Exercise goal: A single stretch of the material below is to be transcribed exactly, starting at the line with "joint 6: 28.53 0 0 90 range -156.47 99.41" and ending after the line with "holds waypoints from".

Data excerpt:
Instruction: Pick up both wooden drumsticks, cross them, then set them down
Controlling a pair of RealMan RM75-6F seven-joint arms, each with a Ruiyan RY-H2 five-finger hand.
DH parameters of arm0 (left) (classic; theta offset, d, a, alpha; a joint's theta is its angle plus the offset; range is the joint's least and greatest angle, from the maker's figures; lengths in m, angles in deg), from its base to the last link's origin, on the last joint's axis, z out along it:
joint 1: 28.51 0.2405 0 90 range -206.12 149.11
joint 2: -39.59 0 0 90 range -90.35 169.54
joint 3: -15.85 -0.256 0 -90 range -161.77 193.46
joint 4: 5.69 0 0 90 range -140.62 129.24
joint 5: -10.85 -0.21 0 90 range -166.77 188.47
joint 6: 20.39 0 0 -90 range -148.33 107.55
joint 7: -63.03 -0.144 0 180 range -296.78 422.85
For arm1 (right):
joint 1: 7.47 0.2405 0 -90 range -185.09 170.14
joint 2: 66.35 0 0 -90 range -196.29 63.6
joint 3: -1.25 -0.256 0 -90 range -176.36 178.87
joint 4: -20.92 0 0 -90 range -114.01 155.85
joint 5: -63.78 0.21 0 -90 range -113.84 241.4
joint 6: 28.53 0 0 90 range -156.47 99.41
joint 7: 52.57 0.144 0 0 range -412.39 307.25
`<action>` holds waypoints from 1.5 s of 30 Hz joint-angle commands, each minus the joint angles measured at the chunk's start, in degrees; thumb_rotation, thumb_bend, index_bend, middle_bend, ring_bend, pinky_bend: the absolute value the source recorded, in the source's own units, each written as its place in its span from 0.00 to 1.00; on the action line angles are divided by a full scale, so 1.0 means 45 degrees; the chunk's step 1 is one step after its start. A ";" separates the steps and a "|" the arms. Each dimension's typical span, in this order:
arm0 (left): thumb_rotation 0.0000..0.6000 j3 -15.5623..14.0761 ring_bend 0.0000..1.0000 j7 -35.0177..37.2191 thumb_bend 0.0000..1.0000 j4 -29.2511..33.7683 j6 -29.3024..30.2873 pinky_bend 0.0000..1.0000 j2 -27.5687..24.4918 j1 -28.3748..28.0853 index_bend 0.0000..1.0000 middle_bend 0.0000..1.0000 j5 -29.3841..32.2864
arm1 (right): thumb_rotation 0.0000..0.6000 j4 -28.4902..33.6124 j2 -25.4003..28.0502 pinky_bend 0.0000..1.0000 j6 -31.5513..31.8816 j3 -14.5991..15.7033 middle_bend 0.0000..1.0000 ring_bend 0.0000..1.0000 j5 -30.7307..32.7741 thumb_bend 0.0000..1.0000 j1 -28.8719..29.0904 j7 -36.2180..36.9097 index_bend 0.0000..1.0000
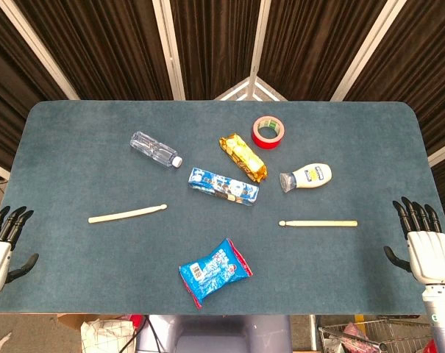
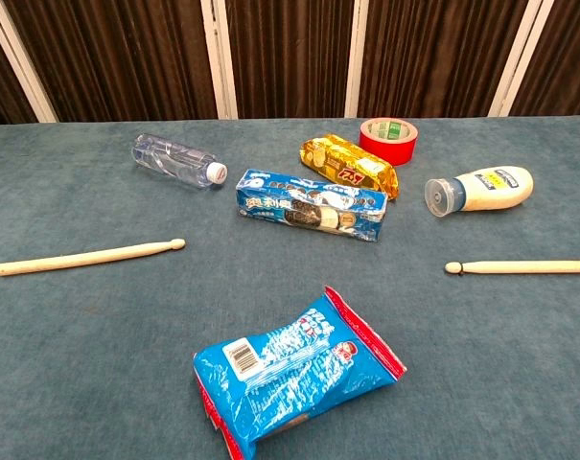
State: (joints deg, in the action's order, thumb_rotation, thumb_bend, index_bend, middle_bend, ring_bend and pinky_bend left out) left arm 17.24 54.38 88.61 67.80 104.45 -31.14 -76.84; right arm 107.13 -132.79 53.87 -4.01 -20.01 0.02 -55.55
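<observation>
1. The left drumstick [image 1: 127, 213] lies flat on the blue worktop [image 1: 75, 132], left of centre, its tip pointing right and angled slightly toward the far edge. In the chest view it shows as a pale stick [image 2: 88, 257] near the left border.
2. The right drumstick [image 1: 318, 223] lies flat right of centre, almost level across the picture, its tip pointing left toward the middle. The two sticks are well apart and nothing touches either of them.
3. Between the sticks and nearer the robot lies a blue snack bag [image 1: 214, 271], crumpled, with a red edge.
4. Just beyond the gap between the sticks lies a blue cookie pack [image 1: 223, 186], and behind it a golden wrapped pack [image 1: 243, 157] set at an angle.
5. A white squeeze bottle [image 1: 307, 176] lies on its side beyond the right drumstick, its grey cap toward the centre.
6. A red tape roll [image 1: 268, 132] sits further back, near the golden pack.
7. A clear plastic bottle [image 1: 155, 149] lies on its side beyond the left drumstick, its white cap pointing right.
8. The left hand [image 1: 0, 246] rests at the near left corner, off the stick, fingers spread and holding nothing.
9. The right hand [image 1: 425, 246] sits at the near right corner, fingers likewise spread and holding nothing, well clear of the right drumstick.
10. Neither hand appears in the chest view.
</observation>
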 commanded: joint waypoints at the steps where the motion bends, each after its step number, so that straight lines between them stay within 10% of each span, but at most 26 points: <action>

Solution to this problem:
joint 6: 28.53 0 0 90 range -156.47 99.41
joint 7: 52.57 0.144 0 0 range -412.39 307.25
`<action>` holds waypoints from 1.5 s of 30 Hz joint-angle commands, each minus the joint angles measured at the chunk's start, in degrees; thumb_rotation, thumb_bend, index_bend, middle_bend, ring_bend, pinky_bend: the absolute value the source recorded, in the source's own units, each written as its place in its span from 0.00 to 1.00; on the action line angles are divided by a full scale, so 1.0 means 45 degrees; the chunk's step 1 is one step after its start. A ";" separates the steps and a "|" the arms. Each dimension's typical span, in this order:

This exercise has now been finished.